* **Problem to solve**
Take the lines below from the one with "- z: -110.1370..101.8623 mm" through the one with "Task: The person" and retype them exactly. Include nothing else, and no pictures.

* **Listed entries**
= Beginning of Section =

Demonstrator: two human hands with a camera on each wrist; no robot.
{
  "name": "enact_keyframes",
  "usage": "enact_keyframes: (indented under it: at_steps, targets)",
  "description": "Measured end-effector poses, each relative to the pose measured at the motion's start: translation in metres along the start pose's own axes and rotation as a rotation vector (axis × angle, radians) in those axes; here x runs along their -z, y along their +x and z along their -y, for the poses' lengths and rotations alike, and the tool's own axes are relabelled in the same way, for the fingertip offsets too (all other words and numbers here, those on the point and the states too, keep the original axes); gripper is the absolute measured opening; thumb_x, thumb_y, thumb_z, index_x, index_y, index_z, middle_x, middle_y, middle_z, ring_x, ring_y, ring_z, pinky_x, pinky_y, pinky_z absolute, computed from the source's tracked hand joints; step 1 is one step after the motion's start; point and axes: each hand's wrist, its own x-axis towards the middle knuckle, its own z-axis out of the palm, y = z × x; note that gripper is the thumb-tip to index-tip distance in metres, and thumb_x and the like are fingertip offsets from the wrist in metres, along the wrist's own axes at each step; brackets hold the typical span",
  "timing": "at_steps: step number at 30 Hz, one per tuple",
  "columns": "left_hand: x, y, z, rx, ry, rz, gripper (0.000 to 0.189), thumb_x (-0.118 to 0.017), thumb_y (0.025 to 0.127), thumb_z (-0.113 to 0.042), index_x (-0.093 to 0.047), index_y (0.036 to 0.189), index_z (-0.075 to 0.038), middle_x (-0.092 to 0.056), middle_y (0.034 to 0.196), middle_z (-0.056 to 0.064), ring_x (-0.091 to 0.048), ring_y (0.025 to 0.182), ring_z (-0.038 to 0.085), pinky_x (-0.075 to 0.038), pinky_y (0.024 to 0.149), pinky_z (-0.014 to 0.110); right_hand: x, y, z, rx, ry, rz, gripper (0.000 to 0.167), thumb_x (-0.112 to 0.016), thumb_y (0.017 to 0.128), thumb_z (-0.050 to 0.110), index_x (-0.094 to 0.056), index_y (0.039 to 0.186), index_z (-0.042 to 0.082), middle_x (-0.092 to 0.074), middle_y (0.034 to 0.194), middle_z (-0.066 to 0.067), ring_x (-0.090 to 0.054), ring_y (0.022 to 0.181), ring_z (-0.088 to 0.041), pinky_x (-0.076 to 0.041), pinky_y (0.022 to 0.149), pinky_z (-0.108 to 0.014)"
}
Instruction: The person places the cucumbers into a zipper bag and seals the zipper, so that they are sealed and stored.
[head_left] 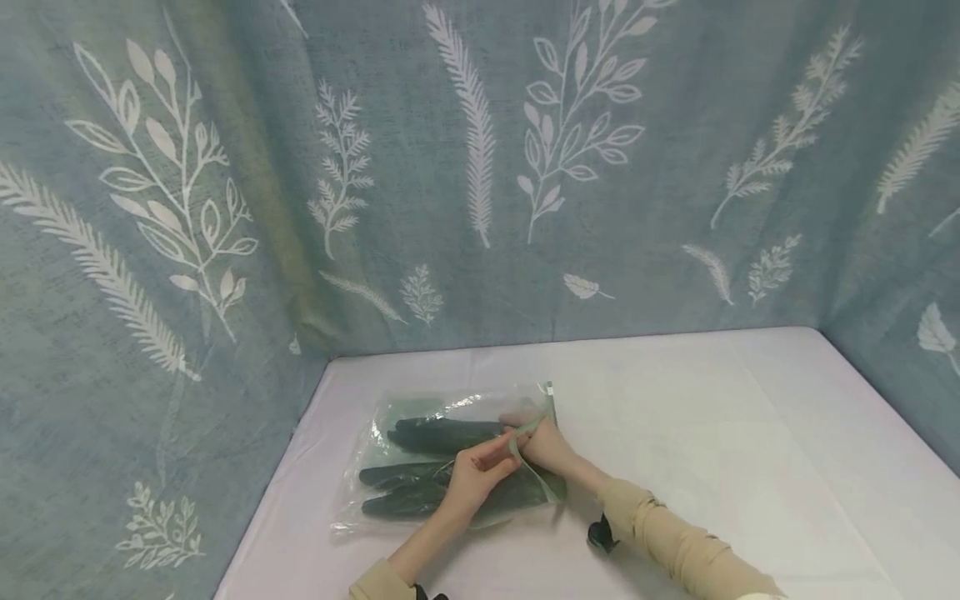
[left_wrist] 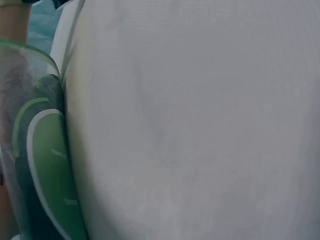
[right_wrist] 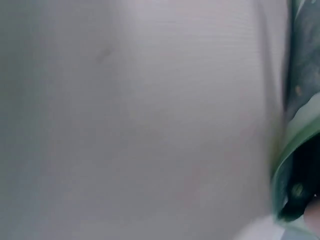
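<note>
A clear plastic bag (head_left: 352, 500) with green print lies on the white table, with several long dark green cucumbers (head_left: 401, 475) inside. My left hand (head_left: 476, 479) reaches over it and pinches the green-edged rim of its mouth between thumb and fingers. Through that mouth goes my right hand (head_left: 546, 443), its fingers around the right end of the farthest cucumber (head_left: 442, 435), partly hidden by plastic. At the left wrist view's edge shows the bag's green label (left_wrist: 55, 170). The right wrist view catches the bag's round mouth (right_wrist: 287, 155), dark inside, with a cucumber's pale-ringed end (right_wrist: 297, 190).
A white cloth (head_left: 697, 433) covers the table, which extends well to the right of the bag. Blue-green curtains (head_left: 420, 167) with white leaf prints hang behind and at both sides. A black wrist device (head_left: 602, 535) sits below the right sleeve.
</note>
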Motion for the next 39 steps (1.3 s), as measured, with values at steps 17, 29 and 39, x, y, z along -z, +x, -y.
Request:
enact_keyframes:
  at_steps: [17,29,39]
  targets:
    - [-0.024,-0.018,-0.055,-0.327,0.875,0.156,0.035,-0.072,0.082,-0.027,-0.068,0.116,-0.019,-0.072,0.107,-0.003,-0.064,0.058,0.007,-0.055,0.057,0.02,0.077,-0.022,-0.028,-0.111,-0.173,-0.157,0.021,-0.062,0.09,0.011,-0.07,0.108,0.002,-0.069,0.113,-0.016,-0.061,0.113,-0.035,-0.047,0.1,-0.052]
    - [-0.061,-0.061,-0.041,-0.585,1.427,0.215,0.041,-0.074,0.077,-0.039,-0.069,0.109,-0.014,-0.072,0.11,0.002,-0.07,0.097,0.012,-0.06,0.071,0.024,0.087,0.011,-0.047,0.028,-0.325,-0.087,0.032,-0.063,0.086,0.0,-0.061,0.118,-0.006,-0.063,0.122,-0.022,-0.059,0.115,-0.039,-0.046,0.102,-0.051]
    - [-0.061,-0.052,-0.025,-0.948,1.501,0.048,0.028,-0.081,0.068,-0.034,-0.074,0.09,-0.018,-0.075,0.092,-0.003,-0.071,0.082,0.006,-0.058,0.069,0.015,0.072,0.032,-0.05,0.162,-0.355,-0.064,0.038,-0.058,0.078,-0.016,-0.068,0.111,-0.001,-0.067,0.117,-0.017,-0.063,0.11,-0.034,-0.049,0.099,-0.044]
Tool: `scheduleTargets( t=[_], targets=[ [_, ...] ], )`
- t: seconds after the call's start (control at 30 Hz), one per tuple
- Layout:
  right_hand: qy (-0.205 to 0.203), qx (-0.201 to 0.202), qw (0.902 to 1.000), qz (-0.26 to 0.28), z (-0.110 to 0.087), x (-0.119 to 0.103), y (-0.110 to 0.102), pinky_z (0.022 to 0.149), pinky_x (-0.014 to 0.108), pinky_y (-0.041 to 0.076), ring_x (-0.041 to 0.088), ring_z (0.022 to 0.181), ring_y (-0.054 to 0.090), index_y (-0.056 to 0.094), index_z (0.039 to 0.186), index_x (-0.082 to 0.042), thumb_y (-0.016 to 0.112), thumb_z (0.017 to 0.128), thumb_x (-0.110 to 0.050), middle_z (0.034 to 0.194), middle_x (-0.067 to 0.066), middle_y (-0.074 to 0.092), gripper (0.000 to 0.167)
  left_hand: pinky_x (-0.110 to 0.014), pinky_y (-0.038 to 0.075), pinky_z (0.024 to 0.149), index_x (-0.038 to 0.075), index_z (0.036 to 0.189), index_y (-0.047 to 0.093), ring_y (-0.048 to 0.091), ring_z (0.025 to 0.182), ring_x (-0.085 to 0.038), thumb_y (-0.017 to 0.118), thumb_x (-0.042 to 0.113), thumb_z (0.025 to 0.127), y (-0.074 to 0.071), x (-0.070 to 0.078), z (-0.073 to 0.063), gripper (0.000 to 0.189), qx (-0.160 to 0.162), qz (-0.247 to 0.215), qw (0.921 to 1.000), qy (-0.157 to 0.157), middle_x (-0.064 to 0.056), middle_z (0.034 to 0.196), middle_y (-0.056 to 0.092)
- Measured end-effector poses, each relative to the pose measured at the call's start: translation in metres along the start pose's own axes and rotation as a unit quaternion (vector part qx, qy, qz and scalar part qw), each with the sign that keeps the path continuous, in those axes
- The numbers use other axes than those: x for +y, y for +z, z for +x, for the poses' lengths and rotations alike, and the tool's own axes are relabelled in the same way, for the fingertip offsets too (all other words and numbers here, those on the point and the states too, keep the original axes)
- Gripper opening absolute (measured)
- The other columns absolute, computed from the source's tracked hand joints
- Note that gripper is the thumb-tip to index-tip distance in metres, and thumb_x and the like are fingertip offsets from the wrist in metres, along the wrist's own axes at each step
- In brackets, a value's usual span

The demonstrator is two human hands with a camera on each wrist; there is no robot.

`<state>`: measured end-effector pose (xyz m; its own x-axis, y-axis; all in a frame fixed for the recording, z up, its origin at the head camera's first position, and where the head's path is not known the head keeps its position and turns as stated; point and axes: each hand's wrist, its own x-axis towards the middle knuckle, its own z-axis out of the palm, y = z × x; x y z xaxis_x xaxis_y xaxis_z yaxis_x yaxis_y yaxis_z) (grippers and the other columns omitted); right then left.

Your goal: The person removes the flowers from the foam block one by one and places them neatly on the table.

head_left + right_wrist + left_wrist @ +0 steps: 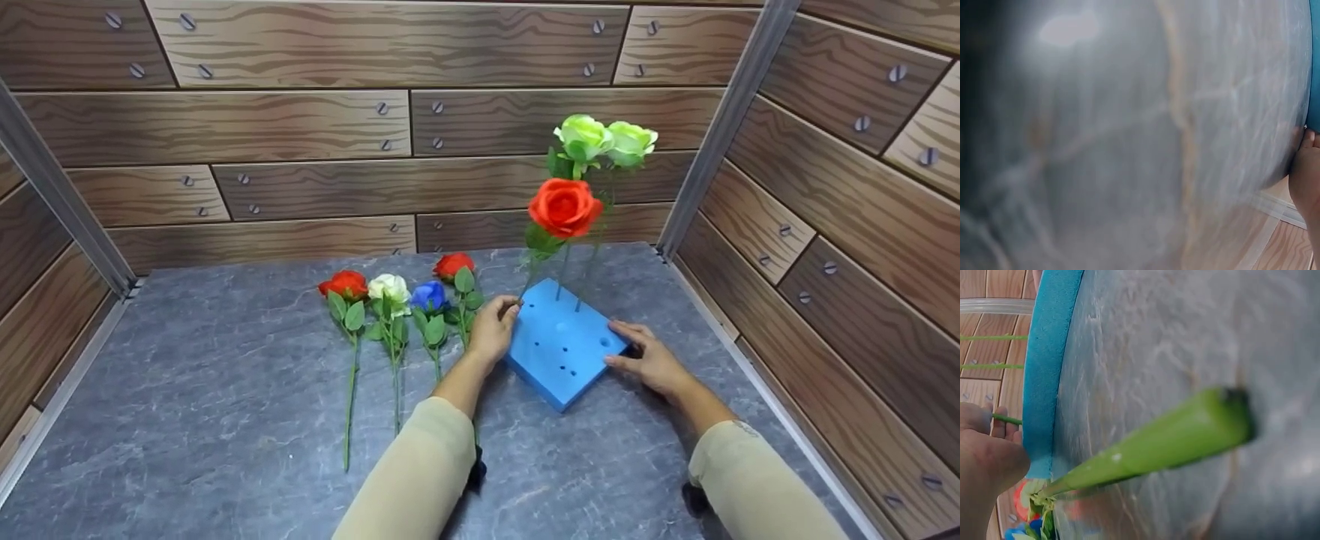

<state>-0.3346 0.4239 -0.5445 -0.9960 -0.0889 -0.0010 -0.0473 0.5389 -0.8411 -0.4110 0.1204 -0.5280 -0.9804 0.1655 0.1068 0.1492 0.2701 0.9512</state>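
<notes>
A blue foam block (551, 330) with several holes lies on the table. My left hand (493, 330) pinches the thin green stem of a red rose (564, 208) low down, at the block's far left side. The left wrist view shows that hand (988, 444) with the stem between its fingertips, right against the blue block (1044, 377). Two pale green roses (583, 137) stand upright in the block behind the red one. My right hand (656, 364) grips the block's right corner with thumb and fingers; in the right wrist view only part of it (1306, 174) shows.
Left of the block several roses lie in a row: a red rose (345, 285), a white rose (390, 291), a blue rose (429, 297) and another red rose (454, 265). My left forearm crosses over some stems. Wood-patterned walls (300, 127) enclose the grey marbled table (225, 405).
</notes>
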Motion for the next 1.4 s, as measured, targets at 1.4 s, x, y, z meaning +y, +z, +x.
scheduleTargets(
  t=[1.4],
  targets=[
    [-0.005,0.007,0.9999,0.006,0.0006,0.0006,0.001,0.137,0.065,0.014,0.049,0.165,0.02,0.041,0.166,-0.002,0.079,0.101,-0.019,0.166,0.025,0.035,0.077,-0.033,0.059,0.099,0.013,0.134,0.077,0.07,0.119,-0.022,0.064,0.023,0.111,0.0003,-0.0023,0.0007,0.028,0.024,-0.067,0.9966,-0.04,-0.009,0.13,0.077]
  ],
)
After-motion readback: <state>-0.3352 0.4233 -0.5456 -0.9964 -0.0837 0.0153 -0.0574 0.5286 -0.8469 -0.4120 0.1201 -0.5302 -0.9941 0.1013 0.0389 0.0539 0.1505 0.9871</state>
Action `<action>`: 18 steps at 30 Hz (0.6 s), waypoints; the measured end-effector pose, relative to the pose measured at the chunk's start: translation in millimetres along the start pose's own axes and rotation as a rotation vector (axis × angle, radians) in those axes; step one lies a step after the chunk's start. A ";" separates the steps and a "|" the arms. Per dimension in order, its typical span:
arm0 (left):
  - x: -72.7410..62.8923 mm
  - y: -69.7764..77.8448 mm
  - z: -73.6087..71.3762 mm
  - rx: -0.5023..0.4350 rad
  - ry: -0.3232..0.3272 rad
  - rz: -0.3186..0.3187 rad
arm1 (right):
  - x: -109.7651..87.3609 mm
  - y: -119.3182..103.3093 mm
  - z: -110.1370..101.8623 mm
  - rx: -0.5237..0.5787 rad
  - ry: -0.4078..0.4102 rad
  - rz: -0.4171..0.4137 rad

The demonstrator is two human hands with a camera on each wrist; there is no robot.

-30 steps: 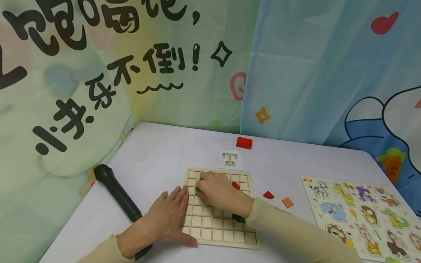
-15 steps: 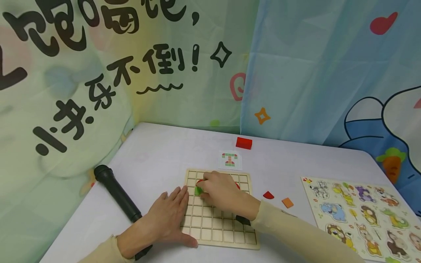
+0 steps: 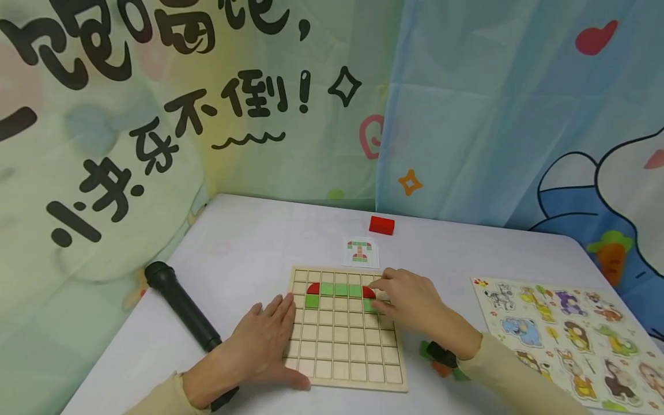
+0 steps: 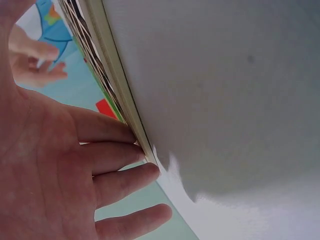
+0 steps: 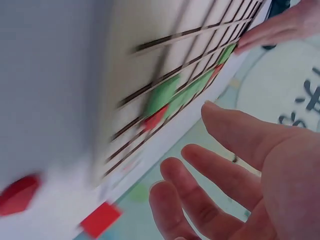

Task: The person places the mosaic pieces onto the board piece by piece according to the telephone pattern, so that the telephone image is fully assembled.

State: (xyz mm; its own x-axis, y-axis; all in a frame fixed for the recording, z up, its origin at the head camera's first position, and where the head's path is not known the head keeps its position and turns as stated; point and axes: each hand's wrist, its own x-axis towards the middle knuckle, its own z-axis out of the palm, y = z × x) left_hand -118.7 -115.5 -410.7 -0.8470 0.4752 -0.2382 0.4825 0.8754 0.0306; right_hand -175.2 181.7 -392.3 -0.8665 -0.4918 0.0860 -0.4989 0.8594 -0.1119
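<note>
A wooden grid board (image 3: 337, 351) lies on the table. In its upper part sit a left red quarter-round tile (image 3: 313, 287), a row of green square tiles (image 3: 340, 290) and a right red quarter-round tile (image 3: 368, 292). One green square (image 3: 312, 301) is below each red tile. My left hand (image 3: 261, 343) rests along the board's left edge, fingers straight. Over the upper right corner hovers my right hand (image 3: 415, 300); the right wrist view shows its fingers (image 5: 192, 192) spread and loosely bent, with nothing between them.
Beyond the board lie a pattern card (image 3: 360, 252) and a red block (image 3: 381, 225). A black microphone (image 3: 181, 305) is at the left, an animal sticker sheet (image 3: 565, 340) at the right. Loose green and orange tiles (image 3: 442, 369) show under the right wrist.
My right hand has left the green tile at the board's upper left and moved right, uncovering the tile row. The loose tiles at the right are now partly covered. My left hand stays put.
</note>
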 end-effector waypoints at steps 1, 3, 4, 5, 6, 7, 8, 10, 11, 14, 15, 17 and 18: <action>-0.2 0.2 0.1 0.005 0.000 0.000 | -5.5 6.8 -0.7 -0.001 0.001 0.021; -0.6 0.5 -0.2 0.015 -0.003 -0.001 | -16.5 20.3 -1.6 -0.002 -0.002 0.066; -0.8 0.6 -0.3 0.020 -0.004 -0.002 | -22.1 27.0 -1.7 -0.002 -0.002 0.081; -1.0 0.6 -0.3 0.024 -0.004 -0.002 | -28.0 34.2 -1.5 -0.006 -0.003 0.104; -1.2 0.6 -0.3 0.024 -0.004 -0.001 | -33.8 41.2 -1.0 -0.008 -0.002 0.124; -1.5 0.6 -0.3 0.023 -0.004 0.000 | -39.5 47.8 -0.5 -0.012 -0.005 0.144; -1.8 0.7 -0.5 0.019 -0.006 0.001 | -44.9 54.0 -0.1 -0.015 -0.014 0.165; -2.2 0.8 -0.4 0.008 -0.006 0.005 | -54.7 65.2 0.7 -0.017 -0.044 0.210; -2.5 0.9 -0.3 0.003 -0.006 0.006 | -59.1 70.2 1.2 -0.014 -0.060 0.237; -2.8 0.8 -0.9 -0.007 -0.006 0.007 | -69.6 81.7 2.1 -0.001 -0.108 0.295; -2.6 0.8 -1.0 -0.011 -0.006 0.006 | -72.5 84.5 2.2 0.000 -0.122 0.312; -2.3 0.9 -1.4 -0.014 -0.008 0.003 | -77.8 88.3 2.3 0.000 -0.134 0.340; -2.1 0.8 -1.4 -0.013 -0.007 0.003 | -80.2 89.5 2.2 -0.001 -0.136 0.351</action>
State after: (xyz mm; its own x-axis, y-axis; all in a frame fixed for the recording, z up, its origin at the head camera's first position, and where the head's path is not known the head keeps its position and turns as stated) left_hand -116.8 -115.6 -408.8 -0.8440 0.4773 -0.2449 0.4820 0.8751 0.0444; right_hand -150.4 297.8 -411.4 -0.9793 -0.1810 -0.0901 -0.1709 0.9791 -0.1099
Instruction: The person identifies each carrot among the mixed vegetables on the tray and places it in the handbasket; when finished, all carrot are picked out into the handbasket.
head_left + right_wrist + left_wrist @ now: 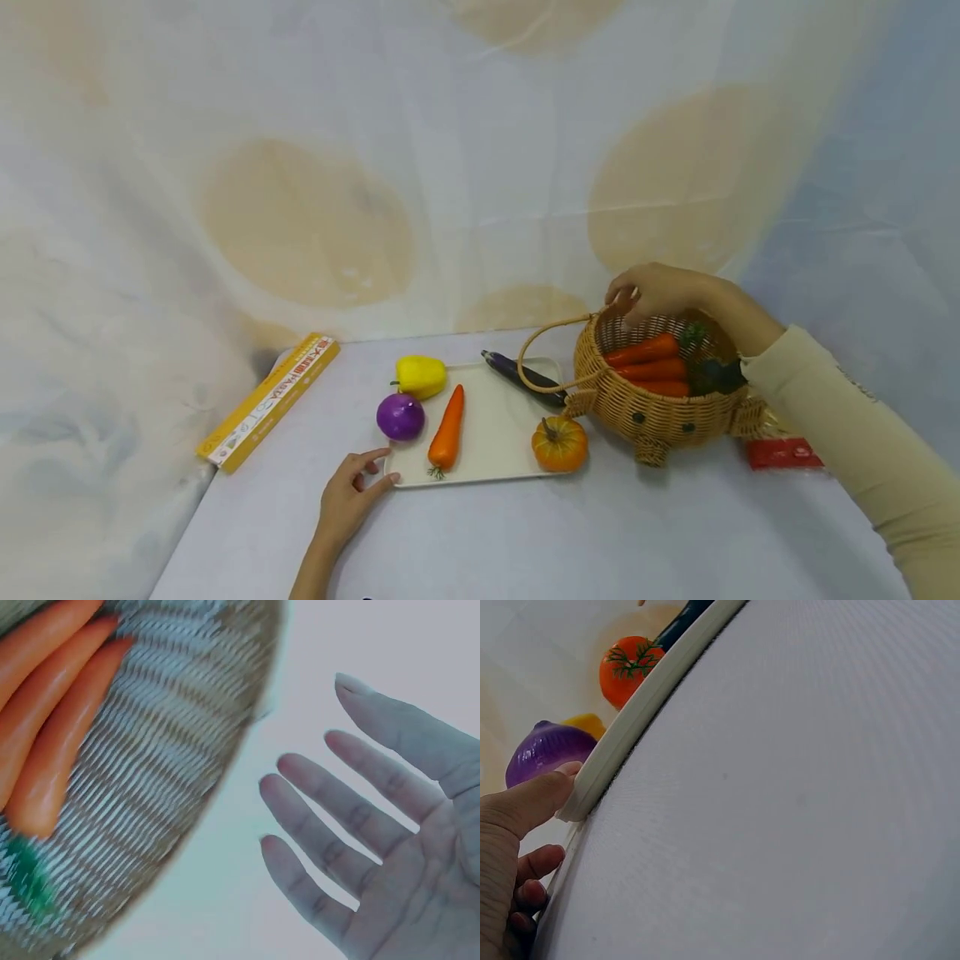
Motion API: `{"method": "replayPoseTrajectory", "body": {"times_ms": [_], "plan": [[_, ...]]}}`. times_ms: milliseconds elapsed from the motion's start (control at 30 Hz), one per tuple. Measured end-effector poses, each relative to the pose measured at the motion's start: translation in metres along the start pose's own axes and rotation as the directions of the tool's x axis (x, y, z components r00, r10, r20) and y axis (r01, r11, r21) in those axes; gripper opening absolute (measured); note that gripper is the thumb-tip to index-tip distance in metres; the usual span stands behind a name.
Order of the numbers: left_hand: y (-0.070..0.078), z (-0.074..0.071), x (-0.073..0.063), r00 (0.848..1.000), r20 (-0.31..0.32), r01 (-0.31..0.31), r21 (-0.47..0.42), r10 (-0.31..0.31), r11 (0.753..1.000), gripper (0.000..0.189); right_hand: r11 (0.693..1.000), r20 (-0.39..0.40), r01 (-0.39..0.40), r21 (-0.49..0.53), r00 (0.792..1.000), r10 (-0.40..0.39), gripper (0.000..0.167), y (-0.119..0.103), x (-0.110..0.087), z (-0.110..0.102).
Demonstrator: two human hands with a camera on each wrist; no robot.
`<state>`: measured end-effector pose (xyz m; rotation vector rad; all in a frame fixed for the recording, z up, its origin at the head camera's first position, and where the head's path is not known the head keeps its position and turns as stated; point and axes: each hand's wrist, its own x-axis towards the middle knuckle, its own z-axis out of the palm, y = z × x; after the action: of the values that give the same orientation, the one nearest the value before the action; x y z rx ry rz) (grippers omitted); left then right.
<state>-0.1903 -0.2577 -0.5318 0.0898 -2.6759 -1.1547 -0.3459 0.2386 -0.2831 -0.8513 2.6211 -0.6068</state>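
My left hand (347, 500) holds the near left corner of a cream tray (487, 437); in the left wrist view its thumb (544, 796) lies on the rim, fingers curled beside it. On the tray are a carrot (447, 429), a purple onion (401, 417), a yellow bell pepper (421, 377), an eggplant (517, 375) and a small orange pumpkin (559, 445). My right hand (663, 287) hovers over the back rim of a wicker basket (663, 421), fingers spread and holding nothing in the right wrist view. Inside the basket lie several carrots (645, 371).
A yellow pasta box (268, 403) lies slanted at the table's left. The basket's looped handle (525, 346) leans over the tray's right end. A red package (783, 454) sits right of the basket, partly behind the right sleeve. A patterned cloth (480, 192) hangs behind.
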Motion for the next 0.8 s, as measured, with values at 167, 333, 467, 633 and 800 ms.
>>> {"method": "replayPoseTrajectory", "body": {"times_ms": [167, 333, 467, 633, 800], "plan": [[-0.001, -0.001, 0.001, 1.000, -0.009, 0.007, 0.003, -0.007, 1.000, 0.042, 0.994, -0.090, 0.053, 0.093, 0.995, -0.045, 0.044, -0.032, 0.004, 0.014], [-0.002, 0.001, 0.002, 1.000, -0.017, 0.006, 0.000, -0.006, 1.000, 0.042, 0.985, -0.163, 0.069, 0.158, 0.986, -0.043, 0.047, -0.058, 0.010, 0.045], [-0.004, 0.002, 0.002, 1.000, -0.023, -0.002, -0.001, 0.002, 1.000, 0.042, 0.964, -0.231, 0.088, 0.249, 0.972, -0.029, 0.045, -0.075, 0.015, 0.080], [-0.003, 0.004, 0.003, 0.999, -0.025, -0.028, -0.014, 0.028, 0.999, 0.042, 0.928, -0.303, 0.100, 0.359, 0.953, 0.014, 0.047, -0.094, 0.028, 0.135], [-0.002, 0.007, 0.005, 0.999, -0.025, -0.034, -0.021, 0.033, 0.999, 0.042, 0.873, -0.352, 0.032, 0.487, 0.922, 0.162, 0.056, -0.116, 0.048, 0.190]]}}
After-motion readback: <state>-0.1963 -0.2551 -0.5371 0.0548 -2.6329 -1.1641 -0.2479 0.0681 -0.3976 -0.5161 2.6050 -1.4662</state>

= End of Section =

* **Written answer**
  - z: -110.1370..101.8623 mm
  - rx: -0.5237..0.5787 rad
  - ry: -0.4078..0.4102 rad
  - rz: -0.4171..0.4137 rad

The demonstrator is two human hands with a camera on each wrist; there is no robot.

-30 steps: 
-15 steps: 
+0 steps: 
+0 steps: 
+0 steps: 

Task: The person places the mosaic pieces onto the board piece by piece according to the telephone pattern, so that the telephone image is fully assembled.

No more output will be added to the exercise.